After a long wait they finally put us into a room and I helped Grace change into a johnny and lie down on the gurney.  “Will you lie with me, Mummy?” she asked plaintively, and I did.  I curled my body around hers and rested my chin on top of her gold-streaked brown hair.  She whimpered quietly, and I could tell she was in a lot of pain.

“You’ve broken bones too, right, Mummy?” she said suddenly and I smiled in spite of myself.  For years and years I’ve maintained that if you haven’t broken any bones you’re “not trying hard enough.”  This is an obnoxious thing to say, I realize, and I think mostly I’m trying to explain to myself why I’ve broken one ankle, one arm (both bones, both compound fractures), three ribs, and assorted fingers and toes.

“Yes.  I’ve broken a lot of bones.  Unfortunately I think getting hurt is part of the deal.  It’s going to happen sometimes when you do sports.  I’m pretty sure there will be more injuries to come in other games.  And in general, in life.”  I hesitated.  “But I promise,” I blinked back the tears that sprang to my eyes.  “I promise you it’s always worth it to play.”

We lay there quietly for a while.  Then it was time for x-rays.  She was very freaked out by being alone in the dark room, by the lead apron, and by the big machine aimed at her shoulder.  By the time we were finished there she was weeping in my arms again.

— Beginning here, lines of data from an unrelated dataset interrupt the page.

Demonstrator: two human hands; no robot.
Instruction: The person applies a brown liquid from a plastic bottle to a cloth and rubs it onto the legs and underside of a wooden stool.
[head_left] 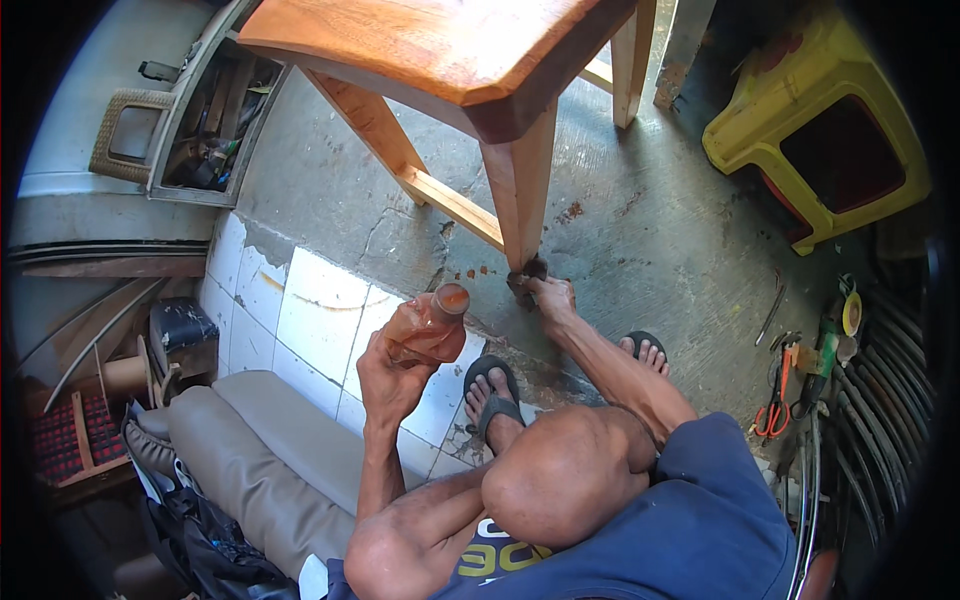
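Note:
My left hand (393, 382) is wrapped round a crumpled clear plastic bottle (425, 333) with reddish-brown liquid or staining in it, its round mouth tilted upward. Further right, my right hand (553, 303) pinches a dark pad or rag (525, 282) against the foot of a wooden leg (517, 185). That leg belongs to a stool or small table with a glossy orange-brown top (400, 40). Its lower rail (455, 208) and the far leg look paler than the top. Small brown drips (472, 273) dot the floor between the bottle and the leg.
A yellow plastic stool (830, 140) lies at the far right. Orange-handled scissors (775, 405), a green tool and coiled black tubing (890, 400) lie near my right side. Grey-brown padded cushions (270, 440) are at my left, below white tiles (320, 300). An open cabinet (215, 130) stands far left.

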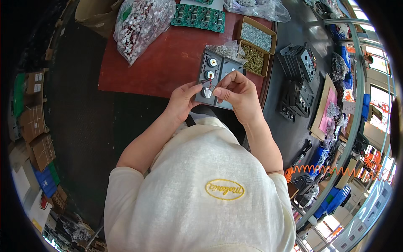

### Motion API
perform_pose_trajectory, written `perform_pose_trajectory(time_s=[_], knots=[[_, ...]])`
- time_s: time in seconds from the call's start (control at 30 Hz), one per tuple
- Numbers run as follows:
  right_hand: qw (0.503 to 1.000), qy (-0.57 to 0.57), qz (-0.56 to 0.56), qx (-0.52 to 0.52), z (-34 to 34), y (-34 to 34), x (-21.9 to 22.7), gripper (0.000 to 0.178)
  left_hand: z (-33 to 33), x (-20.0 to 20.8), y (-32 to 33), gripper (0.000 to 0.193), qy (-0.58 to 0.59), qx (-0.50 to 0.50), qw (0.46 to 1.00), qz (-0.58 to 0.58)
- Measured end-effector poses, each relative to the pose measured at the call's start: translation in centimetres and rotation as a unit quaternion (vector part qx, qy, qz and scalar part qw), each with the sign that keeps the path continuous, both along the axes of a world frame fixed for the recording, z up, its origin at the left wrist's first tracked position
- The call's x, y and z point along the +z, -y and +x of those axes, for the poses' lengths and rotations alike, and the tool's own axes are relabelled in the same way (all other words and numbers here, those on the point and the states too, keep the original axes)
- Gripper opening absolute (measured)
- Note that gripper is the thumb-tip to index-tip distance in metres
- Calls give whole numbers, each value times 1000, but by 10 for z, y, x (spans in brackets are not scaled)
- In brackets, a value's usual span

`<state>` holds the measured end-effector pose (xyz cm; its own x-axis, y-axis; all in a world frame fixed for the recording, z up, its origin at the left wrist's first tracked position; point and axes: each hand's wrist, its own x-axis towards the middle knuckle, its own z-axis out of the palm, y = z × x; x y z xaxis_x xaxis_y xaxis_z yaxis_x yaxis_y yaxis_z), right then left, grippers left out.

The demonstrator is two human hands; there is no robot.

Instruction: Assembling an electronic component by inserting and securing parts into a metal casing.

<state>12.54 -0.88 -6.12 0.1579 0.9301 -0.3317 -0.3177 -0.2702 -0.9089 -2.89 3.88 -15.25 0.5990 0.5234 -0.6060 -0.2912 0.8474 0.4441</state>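
Observation:
A dark grey metal panel [230, 66] lies at the near right part of the red table. Round white fittings [212, 62] run down its left half. From the middle fitting, a short red wire [210, 79] leads toward a white piece [206, 92] at the panel's near left corner. My left hand [183, 101] is closed on the panel's left edge, thumb beside the white piece. Over the panel's near part, my right hand [237, 93] is closed in a pinch, thumb and fingertips close to the wire and white piece. What sits between those fingertips is too small to make out.
Beyond the panel, a cardboard box [253, 59] holds silver and brass-coloured small parts. A clear bag of white connectors [140, 29] and green circuit boards [199, 18] lie on the red table [147, 77]. Several dark metal brackets [298, 98] stand on the dark bench at right.

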Motion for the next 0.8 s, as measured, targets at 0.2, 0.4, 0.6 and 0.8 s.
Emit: perform_pose_trajectory(time_s=[0.2, 0.4, 0.6, 0.8], knots=[[999, -38, -33, -19, 10, -3, -18, 16, -1, 0, 3, 35, -4, -5, 1000, 5], [998, 13, -51, -43, 10, -1, -20, 11, -2, 3, 7, 35, -11, -19, 1000, 12], [991, 78, -86, -64, 5, 4, -19, 10, -4, 11, 7, 35, -3, -37, 999, 17], [968, 217, -85, -90, -8, 12, -26, 12, -4, 18, 7, 31, 7, -31, 999, 10]])
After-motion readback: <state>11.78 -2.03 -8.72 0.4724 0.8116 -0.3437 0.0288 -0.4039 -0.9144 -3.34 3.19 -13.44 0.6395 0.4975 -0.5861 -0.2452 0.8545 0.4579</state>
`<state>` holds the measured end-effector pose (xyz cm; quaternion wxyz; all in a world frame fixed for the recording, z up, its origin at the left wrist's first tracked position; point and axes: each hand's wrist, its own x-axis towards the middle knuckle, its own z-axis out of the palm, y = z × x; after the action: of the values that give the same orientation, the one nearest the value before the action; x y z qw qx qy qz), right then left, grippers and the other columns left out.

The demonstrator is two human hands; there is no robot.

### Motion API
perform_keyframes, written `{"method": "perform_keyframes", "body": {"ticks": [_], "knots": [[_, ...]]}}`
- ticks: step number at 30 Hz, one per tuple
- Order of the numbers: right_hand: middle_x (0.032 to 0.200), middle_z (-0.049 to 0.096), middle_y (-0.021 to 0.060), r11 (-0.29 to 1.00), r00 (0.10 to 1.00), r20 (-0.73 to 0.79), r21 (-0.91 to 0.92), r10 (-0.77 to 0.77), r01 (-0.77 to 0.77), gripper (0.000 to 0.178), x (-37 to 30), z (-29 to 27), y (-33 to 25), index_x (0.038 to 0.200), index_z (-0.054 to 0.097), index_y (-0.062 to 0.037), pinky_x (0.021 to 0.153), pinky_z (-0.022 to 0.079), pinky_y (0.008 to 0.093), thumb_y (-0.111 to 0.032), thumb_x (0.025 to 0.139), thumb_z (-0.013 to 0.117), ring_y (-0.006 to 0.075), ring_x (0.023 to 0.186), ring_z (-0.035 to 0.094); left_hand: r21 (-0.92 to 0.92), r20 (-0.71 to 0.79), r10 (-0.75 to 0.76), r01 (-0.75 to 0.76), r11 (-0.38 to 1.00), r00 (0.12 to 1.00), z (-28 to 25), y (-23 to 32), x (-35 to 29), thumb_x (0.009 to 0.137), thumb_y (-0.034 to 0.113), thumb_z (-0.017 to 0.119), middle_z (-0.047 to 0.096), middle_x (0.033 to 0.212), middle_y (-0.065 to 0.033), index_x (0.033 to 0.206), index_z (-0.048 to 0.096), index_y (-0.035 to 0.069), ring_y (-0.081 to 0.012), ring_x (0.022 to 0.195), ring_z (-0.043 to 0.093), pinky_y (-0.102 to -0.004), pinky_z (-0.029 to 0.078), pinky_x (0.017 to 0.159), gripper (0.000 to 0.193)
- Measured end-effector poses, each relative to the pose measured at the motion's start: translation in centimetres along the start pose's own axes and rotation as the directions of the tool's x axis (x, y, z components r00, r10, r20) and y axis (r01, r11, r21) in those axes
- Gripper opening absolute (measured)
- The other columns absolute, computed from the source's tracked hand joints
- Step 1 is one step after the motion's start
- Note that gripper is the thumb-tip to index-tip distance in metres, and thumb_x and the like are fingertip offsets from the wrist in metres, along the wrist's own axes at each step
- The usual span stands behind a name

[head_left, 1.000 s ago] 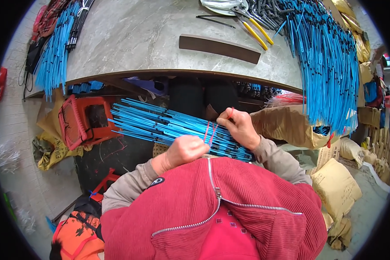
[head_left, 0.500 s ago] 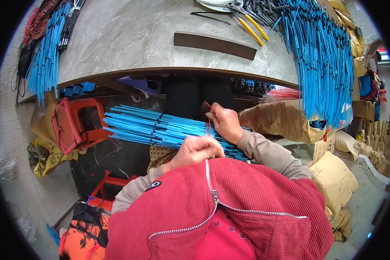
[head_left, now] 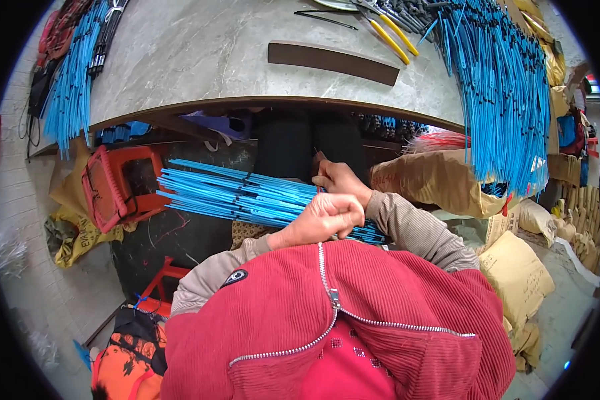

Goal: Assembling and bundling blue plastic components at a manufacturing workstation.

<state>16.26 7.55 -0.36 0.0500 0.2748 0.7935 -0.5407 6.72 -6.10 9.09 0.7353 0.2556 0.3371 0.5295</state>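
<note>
One bundle of thin blue plastic strips with black bands (head_left: pixel 237 195) lies below the near edge of the grey marbled desk (head_left: pixel 193 57), a gap between; strips too many to count. Long axis runs left–right, dipping rightward; left ends point toward one red plastic stool (head_left: pixel 137 170), open room short of it. Right end closes in beside the sleeve. Two hands: left hand (head_left: pixel 323 219) curled over the bundle, right hand (head_left: pixel 343 181) bent at its far side; cannot tell what either grasps.
</note>
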Motion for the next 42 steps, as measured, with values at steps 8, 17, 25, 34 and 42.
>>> {"method": "perform_keyframes", "body": {"ticks": [8,17,25,34,42], "knots": [[0.068,0.061,0.0186,0.995,0.997,-0.017,0.063,-0.075,0.076,0.021,-1.6,0.8,-1.1,0.082,0.058,0.002,0.058,0.047,0.0388,-0.012,0.089,0.073,0.027,0.06,0.06,-0.046,0.177,-0.076,0.086,0.995,0.981,2.5,0.5,-2.5,0.1,0.006,0.062,0.064,0.092,-0.0007,0.096,0.067,-0.001,-0.0056,0.089,0.06,-0.0231,0.049,0.077,0.008],[0.066,0.058,0.0142,0.998,0.997,0.064,0.052,-0.047,0.043,0.024,-1.2,1.3,-0.6,0.08,0.058,0.0011,0.058,0.043,0.0376,-0.015,0.089,0.073,0.0225,0.061,0.053,-0.065,0.161,0.019,-0.009,0.998,0.987,2.9,0.7,-3.2,0.1,0.007,0.061,0.065,0.098,-0.0028,0.105,0.067,-0.003,-0.0073,0.096,0.062,-0.024,0.051,0.084,0.012],[0.066,0.055,0.005,0.98,0.958,0.277,0.156,0.076,-0.123,0.026,-0.1,1.2,-0.1,0.078,0.059,-0.001,0.058,0.042,0.0349,-0.019,0.092,0.072,0.0142,0.064,0.05,-0.024,0.19,0.02,-0.015,1.0,0.982,3.4,1.8,-3.3,0.098,0.005,0.063,0.068,0.1,-0.0047,0.107,0.067,-0.004,-0.0104,0.096,0.064,-0.0259,0.052,0.086,0.013],[0.071,0.062,0.0251,0.921,0.924,-0.124,-0.202,-0.361,0.333,0.024,-0.5,-3.1,-6.6,0.086,0.053,0.0014,0.058,0.049,0.0472,-0.015,0.09,0.069,0.0417,0.065,0.064,0.177,0.245,0.018,-0.063,0.982,0.969,3.8,4.9,-3.0,0.099,0.003,0.061,0.066,0.09,-0.0029,0.095,0.066,-0.002,-0.0071,0.083,0.059,-0.0255,0.048,0.074,0.009],[0.07,0.063,0.0215,0.899,0.93,0.047,-0.242,-0.364,0.364,0.024,-1.3,-0.9,-5.1,0.088,0.052,-0.0022,0.058,0.05,0.0491,-0.019,0.092,0.068,0.0437,0.069,0.064,-0.193,0.051,-0.137,0.144,0.97,0.989,1.4,1.6,-6.8,0.099,0.008,0.063,0.063,0.093,-0.0002,0.096,0.067,0.002,-0.0057,0.087,0.058,-0.0232,0.046,0.077,0.008]]}}
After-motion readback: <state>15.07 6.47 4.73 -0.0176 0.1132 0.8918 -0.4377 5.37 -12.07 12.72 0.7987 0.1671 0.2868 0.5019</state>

Then we went back to the room and onto the gurney.  It was quiet in the ER on a gorgeous Saturday afternoon, and I could hear our breathing.  “Mummy, you know what?”  Grace turned her head slowly to look at me.  “This is like when I had something in my eye the other day.”  (After a protracted effort to get an eyelash out of her eye, she had been in real pain for hours; my guess is that she somehow scratched her eyeball).  “You know, I realize how much I’ve been taking for granted all along.”

I tried hard not to cry.  I looked right in her mahogany eyes, nodding, biting my lip.  I felt the feathers of holiness brush my cheek, the sensation of something sacred descending into the room, as undeniable as it was fleeting.  There have been a few moments like this in my life – more than a handful, but fewer than I’d like – when I am conscious of the way divinity weaves its way into our ordinary days.  This was one.

That night when I tucked her in her arm was propped on a pillow pet and her eyes were wary.  She was very worried about rolling over and injuring herself more in her sleep.  I smoothed her hair back from her forehead and kissed her cheek, murmuring again how proud I was of her and how brave she had been.

“Mummy, I just want to say thank you again.” With her good arm, she clutched her teddy bear to her chest as she spoke.

“Why, Grace?”

“Thank you for being there with me all day.  For always being with me.”  Her eyes brimmed and mine did too.  I hugged her because I didn’t have words to express what I wanted to say.  Which is that there’s nowhere I want to be but right here with her.  That I don’t want to miss a single second of this season of my life, or of hers.